GOAL OF THE EXERCISE
Copy exactly the lines of the records below, and only those lines, beginning with the line that contains "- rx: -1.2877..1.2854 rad" and ending with the line that contains "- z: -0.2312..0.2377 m".

Dataset records

================================

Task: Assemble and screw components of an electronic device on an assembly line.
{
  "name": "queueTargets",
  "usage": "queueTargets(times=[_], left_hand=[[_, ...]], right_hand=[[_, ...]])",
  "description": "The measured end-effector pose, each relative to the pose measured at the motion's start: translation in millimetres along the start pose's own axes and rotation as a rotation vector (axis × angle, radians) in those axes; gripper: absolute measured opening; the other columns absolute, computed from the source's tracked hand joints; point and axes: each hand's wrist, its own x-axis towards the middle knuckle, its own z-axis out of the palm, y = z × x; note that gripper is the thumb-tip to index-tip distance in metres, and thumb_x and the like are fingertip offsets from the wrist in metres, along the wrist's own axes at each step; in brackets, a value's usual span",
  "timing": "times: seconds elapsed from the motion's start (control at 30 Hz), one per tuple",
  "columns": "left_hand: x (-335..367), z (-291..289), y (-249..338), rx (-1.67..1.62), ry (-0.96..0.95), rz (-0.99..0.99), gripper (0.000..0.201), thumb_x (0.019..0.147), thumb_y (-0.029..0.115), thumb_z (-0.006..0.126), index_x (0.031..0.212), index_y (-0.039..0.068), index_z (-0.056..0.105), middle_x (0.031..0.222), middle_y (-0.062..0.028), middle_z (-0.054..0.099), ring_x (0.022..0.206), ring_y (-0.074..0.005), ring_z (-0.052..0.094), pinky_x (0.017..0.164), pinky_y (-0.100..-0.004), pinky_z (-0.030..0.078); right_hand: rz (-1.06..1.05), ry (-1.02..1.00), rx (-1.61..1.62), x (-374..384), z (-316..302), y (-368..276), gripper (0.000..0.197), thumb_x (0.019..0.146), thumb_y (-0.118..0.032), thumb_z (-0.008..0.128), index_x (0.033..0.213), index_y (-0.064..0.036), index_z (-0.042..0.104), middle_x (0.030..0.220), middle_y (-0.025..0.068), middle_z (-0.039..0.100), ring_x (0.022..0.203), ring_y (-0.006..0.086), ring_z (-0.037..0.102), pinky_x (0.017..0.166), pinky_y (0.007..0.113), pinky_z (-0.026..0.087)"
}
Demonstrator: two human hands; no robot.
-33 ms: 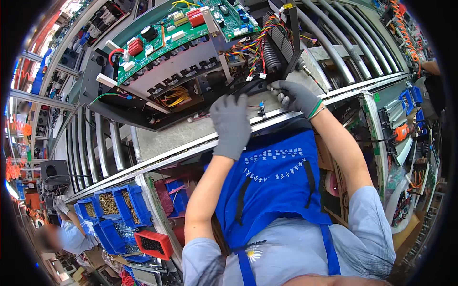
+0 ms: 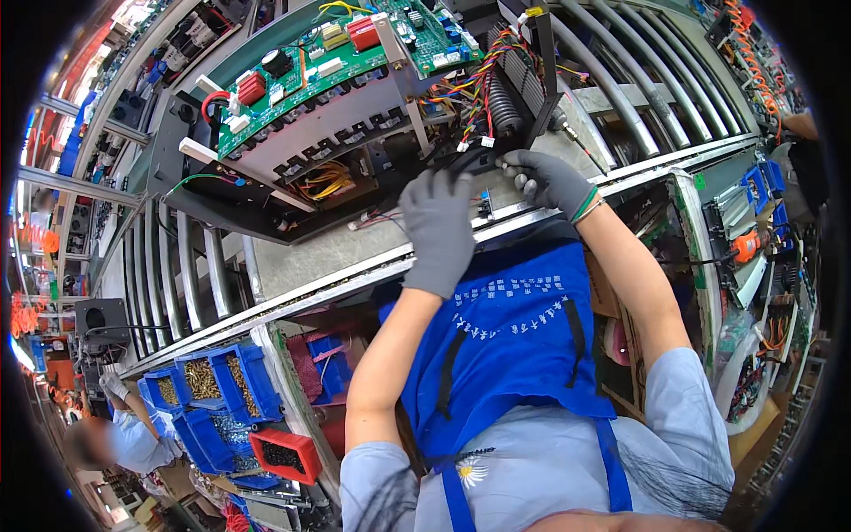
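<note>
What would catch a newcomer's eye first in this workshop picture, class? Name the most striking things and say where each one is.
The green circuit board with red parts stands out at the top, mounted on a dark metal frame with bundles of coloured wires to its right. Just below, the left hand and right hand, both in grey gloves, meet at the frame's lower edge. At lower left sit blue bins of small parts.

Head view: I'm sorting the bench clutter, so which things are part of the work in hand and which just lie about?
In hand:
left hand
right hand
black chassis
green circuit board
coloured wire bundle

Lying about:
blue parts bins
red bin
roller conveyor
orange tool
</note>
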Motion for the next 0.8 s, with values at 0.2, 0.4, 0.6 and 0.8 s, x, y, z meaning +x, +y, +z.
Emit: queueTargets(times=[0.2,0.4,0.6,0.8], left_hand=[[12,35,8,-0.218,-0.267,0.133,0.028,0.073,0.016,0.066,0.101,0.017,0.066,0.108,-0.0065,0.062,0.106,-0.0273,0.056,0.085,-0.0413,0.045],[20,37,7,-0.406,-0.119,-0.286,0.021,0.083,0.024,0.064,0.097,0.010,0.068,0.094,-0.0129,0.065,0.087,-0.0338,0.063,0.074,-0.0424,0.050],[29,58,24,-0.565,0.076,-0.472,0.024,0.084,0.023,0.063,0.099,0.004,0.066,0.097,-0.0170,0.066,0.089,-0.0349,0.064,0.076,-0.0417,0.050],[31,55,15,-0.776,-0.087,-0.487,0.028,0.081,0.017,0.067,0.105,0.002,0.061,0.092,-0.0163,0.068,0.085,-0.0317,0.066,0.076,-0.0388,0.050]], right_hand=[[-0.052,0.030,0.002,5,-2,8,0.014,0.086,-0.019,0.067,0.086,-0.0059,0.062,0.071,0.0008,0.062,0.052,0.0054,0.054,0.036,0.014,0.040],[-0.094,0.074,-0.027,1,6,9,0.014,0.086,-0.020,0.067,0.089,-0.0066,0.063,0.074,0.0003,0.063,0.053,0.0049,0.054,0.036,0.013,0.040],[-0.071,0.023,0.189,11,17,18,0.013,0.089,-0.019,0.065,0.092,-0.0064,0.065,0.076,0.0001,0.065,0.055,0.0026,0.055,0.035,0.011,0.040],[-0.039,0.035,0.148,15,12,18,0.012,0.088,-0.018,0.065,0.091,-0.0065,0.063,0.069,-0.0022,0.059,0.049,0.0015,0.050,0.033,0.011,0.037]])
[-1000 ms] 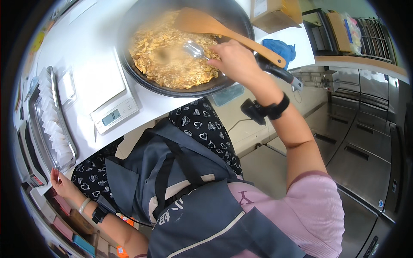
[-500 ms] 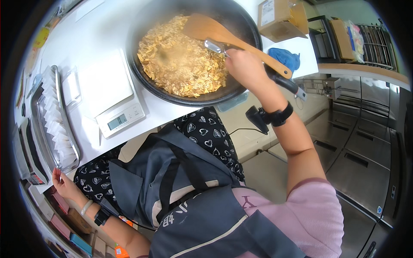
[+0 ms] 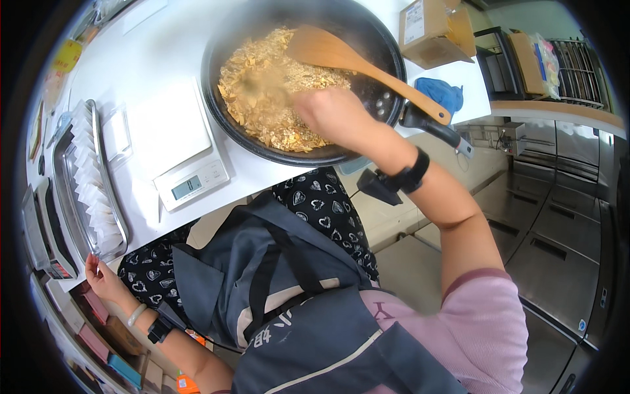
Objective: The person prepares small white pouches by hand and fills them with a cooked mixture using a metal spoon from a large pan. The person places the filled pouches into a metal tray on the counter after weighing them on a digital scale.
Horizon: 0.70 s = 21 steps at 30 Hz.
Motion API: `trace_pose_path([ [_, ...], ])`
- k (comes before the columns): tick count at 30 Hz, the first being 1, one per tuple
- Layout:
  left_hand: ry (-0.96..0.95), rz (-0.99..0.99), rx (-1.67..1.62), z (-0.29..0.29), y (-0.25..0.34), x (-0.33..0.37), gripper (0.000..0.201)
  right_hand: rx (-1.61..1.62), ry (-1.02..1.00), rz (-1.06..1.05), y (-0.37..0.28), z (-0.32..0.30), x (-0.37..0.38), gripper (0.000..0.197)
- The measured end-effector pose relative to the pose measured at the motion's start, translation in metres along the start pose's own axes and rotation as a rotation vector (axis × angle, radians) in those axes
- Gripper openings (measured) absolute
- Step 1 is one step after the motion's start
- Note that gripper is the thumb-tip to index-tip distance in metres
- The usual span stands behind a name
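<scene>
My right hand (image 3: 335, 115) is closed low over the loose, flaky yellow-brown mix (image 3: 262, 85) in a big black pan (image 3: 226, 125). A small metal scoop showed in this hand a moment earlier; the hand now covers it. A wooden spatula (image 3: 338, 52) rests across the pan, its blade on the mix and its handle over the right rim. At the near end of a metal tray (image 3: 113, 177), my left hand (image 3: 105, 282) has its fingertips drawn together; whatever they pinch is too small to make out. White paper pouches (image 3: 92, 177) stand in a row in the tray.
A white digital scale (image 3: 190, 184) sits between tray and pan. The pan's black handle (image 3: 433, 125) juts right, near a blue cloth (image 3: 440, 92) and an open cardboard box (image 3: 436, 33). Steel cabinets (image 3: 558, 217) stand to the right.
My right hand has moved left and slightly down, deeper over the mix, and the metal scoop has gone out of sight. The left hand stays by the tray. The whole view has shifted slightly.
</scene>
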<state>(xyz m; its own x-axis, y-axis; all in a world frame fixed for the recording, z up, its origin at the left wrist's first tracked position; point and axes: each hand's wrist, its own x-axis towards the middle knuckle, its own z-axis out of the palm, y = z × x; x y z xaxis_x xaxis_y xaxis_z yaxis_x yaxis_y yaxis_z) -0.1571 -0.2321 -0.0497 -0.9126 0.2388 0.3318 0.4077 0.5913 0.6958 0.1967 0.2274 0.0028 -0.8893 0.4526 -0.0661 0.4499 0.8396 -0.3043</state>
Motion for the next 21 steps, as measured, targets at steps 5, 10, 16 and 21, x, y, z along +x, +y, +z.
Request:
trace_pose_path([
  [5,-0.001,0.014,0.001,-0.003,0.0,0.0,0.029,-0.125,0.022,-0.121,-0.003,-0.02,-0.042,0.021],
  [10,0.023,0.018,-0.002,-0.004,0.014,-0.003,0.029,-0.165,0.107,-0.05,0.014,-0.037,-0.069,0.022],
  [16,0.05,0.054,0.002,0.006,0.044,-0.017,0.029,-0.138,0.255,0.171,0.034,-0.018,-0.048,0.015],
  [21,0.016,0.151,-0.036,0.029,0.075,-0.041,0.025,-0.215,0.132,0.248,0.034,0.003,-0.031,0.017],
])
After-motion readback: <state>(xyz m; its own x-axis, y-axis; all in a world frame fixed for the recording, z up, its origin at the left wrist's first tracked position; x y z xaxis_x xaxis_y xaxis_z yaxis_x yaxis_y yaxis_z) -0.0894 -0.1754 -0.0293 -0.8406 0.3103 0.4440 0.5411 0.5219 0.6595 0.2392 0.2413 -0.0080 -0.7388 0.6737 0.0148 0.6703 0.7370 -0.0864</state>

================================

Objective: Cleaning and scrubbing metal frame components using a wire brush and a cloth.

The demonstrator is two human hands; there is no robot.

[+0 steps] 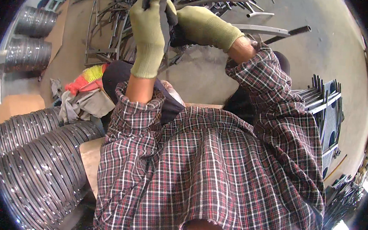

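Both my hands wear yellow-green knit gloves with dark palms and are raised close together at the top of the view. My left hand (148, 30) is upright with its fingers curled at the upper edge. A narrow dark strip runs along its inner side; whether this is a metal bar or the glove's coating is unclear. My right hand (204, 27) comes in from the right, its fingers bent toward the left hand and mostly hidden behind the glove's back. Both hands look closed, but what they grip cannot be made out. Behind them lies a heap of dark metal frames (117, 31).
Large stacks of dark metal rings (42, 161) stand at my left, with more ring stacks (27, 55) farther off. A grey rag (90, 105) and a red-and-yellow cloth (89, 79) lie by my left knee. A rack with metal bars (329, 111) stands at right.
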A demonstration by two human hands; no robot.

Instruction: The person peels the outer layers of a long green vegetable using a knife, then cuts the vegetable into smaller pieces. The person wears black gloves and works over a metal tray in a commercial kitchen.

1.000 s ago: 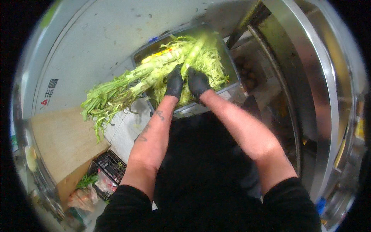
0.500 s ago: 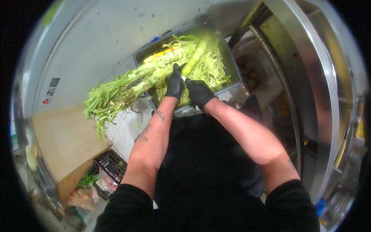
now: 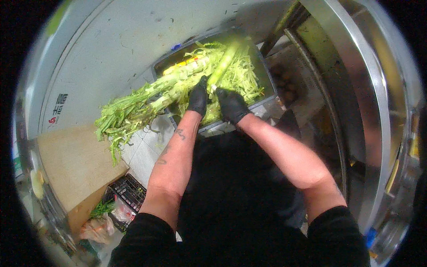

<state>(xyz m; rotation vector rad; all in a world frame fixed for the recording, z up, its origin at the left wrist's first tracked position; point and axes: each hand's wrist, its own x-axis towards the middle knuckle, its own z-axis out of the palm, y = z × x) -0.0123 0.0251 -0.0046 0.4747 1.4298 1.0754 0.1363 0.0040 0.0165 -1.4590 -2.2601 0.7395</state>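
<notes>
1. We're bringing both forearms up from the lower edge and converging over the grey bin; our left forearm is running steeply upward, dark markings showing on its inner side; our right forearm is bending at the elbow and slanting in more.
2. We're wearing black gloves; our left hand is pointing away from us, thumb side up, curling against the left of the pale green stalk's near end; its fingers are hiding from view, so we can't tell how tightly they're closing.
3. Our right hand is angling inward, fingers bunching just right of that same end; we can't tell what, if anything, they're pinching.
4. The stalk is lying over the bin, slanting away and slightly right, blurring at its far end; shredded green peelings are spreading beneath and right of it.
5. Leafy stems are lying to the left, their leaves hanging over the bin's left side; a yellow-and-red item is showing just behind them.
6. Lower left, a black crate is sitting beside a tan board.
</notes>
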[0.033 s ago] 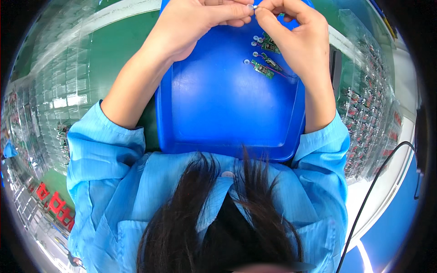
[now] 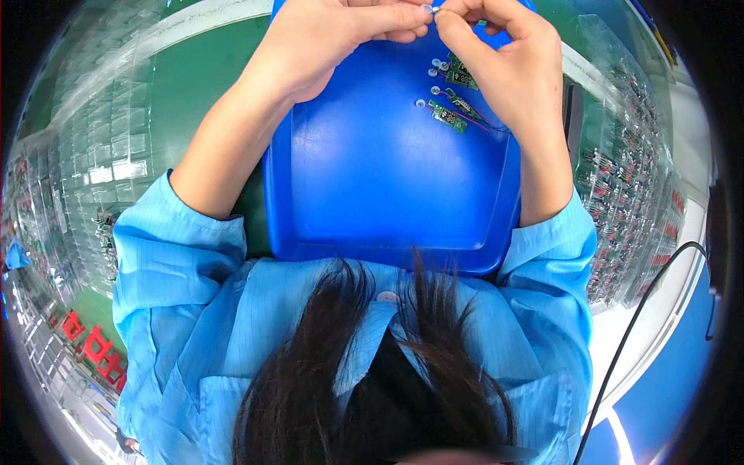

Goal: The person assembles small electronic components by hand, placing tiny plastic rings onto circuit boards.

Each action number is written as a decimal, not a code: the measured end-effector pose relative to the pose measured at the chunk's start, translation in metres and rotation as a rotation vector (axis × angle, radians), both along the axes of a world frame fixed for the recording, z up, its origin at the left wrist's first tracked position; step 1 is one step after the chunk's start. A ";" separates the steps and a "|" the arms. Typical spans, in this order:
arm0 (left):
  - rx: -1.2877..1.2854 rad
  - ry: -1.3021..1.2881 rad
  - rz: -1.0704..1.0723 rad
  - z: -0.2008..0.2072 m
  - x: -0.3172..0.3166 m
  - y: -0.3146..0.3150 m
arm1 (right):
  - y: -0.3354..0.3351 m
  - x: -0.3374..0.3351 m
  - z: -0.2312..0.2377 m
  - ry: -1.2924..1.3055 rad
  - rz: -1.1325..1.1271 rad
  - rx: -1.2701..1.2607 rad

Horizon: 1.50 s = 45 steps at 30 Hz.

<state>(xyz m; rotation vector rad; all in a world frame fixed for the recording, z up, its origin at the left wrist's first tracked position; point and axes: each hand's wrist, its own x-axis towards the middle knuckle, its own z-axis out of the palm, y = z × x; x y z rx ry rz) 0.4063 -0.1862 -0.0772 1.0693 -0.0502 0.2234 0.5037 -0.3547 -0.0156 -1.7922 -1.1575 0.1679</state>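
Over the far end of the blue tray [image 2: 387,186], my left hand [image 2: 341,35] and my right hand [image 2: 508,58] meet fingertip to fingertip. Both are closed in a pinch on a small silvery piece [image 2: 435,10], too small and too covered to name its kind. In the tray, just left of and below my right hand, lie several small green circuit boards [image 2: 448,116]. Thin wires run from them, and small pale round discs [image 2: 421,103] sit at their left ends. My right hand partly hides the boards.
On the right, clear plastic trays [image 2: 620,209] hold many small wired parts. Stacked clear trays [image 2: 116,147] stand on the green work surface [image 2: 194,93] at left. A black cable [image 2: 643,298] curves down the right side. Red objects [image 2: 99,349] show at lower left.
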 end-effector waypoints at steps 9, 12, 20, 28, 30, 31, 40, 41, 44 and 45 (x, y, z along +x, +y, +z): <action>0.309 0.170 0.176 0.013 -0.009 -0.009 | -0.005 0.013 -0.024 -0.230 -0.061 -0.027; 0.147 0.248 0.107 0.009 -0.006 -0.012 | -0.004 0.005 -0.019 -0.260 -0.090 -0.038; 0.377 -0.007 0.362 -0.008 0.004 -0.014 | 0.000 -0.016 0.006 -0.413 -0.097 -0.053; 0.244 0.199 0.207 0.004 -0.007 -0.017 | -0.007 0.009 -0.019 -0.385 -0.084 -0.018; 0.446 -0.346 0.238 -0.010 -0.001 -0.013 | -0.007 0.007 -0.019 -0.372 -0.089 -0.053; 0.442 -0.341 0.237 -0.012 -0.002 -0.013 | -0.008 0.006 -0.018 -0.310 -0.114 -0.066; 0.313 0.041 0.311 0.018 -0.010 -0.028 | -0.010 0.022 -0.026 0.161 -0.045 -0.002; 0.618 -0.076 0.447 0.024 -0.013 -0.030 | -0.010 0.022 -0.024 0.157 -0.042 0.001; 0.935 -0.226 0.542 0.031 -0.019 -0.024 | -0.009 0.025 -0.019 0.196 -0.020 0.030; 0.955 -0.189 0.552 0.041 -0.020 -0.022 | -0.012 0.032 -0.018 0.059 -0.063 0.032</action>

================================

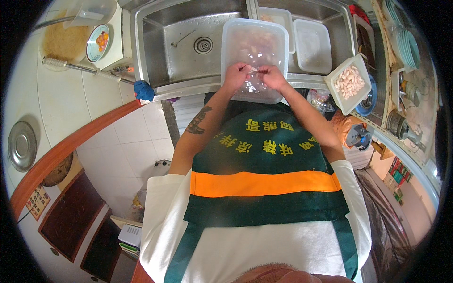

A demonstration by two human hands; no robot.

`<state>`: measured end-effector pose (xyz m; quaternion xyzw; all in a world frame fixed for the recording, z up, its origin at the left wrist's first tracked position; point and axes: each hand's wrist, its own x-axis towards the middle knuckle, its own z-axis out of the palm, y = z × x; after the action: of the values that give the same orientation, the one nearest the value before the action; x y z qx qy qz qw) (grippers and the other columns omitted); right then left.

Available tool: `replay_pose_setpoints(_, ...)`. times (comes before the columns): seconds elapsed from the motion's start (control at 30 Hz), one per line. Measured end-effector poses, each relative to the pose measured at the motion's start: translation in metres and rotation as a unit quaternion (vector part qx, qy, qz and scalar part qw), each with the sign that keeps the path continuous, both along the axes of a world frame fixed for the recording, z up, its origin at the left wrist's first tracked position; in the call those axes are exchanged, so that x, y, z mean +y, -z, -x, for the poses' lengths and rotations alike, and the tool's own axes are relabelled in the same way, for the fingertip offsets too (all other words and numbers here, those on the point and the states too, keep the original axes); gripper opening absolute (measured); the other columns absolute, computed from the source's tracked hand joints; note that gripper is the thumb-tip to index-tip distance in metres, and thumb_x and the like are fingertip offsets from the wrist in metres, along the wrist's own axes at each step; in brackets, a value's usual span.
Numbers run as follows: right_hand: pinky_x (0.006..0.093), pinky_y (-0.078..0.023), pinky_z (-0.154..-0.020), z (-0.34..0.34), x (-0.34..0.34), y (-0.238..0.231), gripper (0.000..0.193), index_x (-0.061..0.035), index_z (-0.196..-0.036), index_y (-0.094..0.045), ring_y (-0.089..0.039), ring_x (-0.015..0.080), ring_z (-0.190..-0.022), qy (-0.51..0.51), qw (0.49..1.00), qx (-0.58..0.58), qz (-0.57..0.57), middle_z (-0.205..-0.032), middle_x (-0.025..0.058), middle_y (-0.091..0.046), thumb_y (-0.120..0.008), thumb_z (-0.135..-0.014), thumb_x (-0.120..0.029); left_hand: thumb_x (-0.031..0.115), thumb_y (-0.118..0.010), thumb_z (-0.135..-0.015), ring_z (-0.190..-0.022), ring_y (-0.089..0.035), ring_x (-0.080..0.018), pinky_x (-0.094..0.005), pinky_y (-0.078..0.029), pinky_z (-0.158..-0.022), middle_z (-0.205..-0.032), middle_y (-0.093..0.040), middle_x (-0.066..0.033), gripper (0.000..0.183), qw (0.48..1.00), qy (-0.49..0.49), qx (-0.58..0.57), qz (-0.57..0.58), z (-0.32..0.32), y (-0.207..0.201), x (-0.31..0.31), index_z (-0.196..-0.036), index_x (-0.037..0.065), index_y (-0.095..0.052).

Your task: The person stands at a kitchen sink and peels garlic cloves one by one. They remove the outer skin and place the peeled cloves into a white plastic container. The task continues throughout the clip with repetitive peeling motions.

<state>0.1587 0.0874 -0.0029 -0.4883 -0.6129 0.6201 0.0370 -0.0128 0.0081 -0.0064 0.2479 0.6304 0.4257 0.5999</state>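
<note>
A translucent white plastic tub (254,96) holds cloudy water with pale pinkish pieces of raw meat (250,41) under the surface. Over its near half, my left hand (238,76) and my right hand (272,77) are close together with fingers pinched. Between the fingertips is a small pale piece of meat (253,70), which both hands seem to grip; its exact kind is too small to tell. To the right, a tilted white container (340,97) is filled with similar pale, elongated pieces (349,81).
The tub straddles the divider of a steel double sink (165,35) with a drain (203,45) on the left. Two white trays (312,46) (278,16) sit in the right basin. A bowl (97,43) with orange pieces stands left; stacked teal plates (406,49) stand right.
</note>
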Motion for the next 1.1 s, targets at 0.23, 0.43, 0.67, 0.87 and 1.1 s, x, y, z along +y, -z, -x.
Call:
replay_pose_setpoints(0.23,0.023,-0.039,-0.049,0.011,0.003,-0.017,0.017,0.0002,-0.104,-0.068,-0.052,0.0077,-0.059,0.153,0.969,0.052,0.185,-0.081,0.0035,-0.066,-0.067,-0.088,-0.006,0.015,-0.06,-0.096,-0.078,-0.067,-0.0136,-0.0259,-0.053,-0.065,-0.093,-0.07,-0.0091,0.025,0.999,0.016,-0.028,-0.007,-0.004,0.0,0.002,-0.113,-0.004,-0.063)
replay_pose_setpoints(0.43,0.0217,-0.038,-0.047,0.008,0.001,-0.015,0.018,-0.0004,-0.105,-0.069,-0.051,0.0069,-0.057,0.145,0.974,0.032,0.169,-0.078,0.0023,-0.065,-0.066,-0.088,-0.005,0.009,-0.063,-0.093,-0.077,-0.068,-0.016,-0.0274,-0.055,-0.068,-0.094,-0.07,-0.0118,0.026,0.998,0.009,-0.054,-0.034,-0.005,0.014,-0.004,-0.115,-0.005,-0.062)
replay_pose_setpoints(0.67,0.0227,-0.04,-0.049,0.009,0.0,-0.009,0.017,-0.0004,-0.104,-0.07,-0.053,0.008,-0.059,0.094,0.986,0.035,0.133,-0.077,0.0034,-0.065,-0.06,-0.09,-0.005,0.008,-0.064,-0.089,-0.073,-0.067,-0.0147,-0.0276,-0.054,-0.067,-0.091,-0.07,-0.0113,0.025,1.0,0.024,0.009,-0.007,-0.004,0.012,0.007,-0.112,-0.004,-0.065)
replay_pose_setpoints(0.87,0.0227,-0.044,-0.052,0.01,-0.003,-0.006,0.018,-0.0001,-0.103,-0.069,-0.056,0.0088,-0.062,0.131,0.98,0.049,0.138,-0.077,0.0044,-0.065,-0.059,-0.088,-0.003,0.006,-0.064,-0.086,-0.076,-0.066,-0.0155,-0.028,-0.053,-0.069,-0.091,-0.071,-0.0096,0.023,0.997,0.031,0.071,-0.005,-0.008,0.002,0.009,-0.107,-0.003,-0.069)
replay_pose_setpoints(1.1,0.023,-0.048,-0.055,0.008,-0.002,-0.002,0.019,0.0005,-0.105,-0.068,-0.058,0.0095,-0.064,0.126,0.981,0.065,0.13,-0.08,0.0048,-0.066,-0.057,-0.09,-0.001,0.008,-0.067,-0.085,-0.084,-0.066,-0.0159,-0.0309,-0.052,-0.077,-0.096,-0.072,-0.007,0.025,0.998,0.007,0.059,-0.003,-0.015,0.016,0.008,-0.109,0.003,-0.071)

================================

EXERCISE SOLUTION
  - rx: -1.2877..1.2854 rad
  - ry: -1.3021..1.2881 rad
  - rz: -1.0704..1.0723 rad
  - z: -0.2008..0.2072 m
  - x: -0.3172..0.3166 m
  - y: -0.3146..0.3150 m
arm1 (right):
  - y: -0.3354..0.3351 m
  - x: -0.3374..0.3351 m
  - z: -0.2312..0.2377 m

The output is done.